> DESCRIPTION OF THE TASK
Beginning with the first line below, please restate each line exactly, down to and including the line containing "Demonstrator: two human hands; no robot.".

(Records excerpted from a collection)
▬▬▬▬▬▬

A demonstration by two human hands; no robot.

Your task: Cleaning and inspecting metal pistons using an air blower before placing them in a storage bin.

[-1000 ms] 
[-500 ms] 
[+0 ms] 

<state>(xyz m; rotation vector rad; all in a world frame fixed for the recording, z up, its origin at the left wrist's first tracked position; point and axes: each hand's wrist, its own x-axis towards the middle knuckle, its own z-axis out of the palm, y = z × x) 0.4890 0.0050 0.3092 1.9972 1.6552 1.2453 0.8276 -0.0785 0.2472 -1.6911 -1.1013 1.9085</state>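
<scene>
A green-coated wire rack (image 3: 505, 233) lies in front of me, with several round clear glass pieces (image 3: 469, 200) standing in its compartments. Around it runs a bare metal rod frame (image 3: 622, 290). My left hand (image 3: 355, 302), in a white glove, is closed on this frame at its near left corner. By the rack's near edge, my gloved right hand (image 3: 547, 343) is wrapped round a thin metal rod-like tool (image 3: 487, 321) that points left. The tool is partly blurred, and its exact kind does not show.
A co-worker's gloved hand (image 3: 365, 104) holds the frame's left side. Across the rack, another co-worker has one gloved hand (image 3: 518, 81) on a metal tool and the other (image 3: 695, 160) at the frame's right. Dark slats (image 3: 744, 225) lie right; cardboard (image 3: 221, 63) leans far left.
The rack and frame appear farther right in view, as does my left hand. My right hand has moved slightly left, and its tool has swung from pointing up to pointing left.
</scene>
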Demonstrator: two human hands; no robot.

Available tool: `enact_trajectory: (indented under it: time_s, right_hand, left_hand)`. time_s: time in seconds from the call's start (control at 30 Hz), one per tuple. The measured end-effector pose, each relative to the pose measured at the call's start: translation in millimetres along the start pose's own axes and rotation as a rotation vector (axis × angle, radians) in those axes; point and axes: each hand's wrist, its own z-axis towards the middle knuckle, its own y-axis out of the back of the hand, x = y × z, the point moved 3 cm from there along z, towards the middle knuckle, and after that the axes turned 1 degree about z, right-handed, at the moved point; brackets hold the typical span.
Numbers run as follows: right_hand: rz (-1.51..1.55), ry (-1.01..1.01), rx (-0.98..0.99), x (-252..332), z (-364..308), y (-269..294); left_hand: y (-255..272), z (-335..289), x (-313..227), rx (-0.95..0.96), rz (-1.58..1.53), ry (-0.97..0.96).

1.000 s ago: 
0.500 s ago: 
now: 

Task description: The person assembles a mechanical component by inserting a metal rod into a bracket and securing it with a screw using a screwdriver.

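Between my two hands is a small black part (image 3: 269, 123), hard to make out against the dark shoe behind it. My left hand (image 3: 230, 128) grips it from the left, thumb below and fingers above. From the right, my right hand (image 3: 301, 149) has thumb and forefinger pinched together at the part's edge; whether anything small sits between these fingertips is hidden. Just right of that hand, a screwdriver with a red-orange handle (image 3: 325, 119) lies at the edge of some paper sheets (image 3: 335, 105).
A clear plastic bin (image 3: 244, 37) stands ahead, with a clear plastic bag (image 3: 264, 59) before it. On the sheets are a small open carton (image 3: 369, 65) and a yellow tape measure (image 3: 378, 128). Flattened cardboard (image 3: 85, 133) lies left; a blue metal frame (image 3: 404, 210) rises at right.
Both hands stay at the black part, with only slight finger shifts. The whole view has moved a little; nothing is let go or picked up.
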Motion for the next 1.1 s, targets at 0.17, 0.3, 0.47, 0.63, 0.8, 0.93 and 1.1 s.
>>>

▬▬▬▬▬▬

> EXERCISE ANSWER
A demonstration by two human hands; no robot.

Your task: Cleaning and inspecting metal pistons using an air blower before placing them in a storage bin.

[-1000 ms] 
[-500 ms] 
[+0 ms] 

<state>(xyz m; rotation vector rad; all in a world frame fixed for the recording, z up, its origin at the left wrist's first tracked position; point and axes: each hand's wrist, its own x-axis towards the middle knuckle, its own z-axis out of the palm, y = z × x) 0.4890 0.0050 0.3092 1.9972 1.6552 1.2453 0.8276 -0.0785 0.2472 -1.6911 -1.1013 1.9085</state>
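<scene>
A green-coated wire rack (image 3: 505, 233) lies in front of me, with several round clear glass pieces (image 3: 469, 200) standing in its compartments. Around it runs a bare metal rod frame (image 3: 622, 290). My left hand (image 3: 355, 302), in a white glove, is closed on this frame at its near left corner. By the rack's near edge, my gloved right hand (image 3: 547, 343) is wrapped round a thin metal rod-like tool (image 3: 487, 321) that points left. The tool is partly blurred, and its exact kind does not show.
A co-worker's gloved hand (image 3: 365, 104) holds the frame's left side. Across the rack, another co-worker has one gloved hand (image 3: 518, 81) on a metal tool and the other (image 3: 695, 160) at the frame's right. Dark slats (image 3: 744, 225) lie right; cardboard (image 3: 221, 63) leans far left.
The rack and frame appear farther right in view, as does my left hand. My right hand has moved slightly left, and its tool has swung from pointing up to pointing left.
</scene>
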Demonstrator: two human hands; no robot.

The exercise is finished and nothing remains.